I love my body. It gets me from the couch to the fridge, and it built two reasonably well-mannered children. But, like anything we live in, it has its issues. Most homes could at some time or another use a fresh coat of paint, or broken light fixture replaced, and while that doesn’t mean you burn the whole thing down, it does mean you’re allowed to complain about the upkeep on this goddamn money pit. For me it’s my big boobs – they’re the "squeaky garden gate" of my body.
My boobs have been big for a long time. I left for summer holiday after grade five resembling your typical flat-chested elementary school student, and returned in September a shoo-in for a Vegas revue show. Many of my classmates' parents, when viewing our Grade Eight class picture, thought I was a petite teaching assistant.
Most of my younger day boob problems seem inconsequential however, because the real party didn’t start until I had children. I'm currently in DD territory, but I've seen the dark side of Fs and Gs in my pregnancy and post partum days, so, yeah; I know the struggles, and they are REAL. (Like my boobs.)

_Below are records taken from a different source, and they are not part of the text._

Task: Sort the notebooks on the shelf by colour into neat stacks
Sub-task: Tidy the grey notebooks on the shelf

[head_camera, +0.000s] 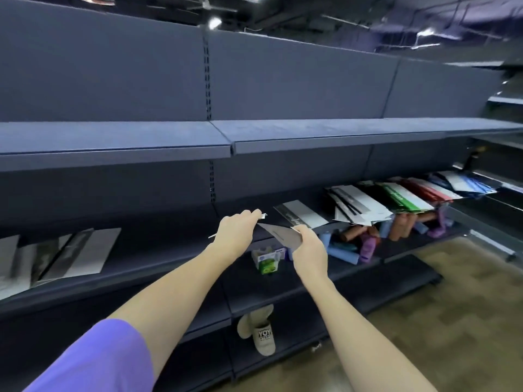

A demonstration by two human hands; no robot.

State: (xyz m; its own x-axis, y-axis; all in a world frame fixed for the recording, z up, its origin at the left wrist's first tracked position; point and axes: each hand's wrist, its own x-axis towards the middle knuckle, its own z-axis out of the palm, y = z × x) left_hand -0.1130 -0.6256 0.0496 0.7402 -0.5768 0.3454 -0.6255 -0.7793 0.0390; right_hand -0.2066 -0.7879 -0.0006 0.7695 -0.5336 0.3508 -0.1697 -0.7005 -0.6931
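hands [271,236], thin grey notebook [280,234], blurred

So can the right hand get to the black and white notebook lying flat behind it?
Probably yes, but not freely. The right hand sits just in front of that black and white notebook with nothing between them, yet it is busy gripping a grey notebook together with the left hand.

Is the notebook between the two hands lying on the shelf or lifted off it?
Lifted. Both the left hand and the right hand grip the grey notebook, tilted, in front of the shelf edge.
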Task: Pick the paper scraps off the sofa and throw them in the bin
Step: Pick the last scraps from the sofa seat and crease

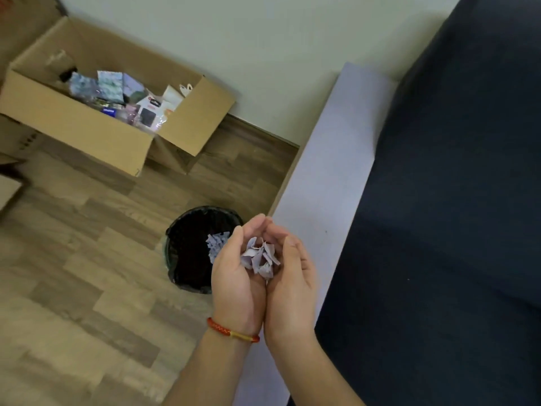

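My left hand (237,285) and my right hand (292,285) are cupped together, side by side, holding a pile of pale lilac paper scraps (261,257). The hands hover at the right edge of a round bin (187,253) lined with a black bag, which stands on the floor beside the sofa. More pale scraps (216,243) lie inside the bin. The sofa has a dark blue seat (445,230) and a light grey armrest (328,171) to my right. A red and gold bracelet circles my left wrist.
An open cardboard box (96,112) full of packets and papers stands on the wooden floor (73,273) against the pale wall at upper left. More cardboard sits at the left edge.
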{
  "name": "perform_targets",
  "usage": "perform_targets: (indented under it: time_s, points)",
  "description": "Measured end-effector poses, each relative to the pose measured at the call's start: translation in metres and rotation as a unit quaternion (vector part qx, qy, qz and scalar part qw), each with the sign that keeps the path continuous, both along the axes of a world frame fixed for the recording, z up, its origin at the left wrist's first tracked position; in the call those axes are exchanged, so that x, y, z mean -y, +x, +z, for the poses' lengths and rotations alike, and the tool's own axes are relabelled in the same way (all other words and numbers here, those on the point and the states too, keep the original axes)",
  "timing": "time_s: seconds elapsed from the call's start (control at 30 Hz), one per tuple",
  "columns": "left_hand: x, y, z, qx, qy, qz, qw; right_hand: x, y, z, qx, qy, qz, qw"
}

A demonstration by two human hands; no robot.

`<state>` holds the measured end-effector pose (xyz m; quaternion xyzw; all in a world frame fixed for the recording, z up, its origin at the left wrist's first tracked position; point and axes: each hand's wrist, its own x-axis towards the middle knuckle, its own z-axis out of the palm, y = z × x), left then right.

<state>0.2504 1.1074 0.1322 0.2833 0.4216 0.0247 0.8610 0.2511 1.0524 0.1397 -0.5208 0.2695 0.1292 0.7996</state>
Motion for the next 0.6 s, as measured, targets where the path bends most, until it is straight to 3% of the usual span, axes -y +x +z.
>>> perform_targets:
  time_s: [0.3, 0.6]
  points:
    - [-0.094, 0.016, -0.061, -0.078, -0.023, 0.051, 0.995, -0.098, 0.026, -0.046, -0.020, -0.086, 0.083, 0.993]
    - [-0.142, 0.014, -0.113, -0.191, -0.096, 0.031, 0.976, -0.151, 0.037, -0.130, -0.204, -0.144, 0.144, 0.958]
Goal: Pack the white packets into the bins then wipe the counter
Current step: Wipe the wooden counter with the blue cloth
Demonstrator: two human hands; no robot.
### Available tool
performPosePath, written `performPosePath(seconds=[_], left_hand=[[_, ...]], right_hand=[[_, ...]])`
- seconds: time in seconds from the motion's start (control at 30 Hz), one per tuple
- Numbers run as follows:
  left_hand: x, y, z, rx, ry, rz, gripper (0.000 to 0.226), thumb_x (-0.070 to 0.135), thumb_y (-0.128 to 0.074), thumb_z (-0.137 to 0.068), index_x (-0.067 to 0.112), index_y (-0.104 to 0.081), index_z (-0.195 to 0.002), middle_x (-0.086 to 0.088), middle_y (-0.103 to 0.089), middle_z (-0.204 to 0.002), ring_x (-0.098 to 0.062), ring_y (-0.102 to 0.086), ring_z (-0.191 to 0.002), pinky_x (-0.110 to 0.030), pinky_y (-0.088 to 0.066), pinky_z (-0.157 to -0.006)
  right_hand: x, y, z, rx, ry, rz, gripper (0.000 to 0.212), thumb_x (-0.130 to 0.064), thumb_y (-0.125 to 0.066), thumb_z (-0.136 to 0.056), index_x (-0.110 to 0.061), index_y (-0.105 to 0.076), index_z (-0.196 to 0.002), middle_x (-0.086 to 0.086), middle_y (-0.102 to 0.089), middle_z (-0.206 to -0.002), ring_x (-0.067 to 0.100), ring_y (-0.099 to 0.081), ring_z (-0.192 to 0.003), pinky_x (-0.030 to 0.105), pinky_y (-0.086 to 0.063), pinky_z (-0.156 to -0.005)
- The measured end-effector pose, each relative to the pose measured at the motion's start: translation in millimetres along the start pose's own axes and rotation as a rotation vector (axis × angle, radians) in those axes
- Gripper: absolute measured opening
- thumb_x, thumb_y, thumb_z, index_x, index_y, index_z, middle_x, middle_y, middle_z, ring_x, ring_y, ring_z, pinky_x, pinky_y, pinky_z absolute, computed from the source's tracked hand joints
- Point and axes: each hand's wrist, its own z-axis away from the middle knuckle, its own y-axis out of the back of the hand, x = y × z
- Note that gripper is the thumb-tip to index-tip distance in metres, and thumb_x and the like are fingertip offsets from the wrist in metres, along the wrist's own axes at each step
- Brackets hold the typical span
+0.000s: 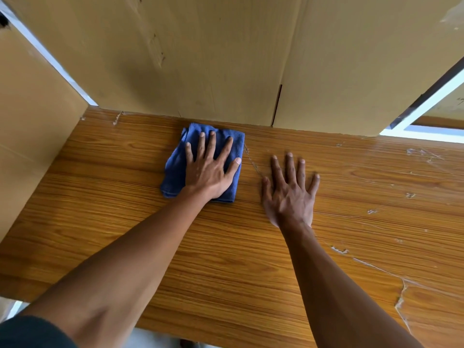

I generally don’t run unless someone is chasing me and that person is a hungry bear. There are several reasons for my dislike of quick, jump-like movements, most which can be traced directly back to my bra cup size. For one, running bras are equal in cost to a small midsize sedan, and two; they mold your tits into one giant mass of boob flesh, akin to a hunchback in reverse; and finally, sweat. I could bathe toddlers in the runoff created from "boobs on chest" when I do more than walk up a small flight of stairs. If you have anything more than a B cup and you want to exercise? Save the $150 on whatever the specialty shops try to tell you "will really work this time," and head over to the dollar store and buy yourself a roll of duct tape. They even sell it in colours and patterns now so there's no reason not to be fashionable.
Sleeping is the best. Sleep is all moms want, after quality affordable daycare and kids who empty the dishwasher. But sleeping with big boobs (SWBB) is a challenge. With big boobs, you can sleep one of only two ways – one, on your back, or two: ha ha, just kidding! Get back on your back, Chesty! Sleeping on your stomach? Who do you think you are? An “A” cup?
Seatbelts are a necessity and this is a non-negotiable. Safety first; a lifted and separated rack second. You will never find a seatbelt level high or low enough to make those canvas protective straps anything more than a tit-splitting nightmare, so stop trying. I’ve heard motorcycles are fun.
Sometimes when you are...hey! As I was saying, often you can...excuse me! This is a perfect example of...HEY! MY EYES ARE UP HERE, BUDDY.
Big boobs can severely limit your clothing choices. Those beautiful baby doll sheer spaghetti strap summer tops? Nope. Can't do it. Too much margin for error. And empire waists are out of the question except for those of us faking pregnancies on a soap opera or trying out for “Serving Wench #3” at a Renaissance Fair.
Here’s a quick list of what doesn’t work:
Here’s what does work:
Nothing. Nothing works.
I love to wear necklaces but they present unique challenges. They either wrap too closely to your neck and make your boobs look out of balance, or they dangle right between the girls where they magically obtain hypnotizing powers. I once wore a long chain with a pendant to the local coffee shop and no one could stay awake long enough to make me a latte. It's dangerous to the community and I'm not a monster. Or, they become caught around one breast and it looks like your left tit broke its collarbone and needs to be carried around in a sling.
There is no angle at which a selfie can be successfully taken because smart phones have a built in non-negotiable feature in their operating systems called “MBAG 2.0” which stands for My Boobs Are Gigantic and it accentuates the size threefold. D cups are suddenly FF cups and FF cups obscure anything other than your breasts from entering the frame. This makes family photos particularly difficult, especially when you received your jumbo boobs courtesy of genetics. For instance, I have no multi-generational photos, because any four female relatives in my family cannot squish our chests into the same frame without a special panoramic lens NASA doesn't like to talk about publicly. Why do you think we see so many food pictures on the internet? BECAUSE BIG BOOB GIRLS CAN’T TAKE SELFIES.
My boobs did once get me out of a speeding ticket and I was my high school gym teacher's favourite, so all told, aside from the occasionally inconvenience, I'm happy with the girls.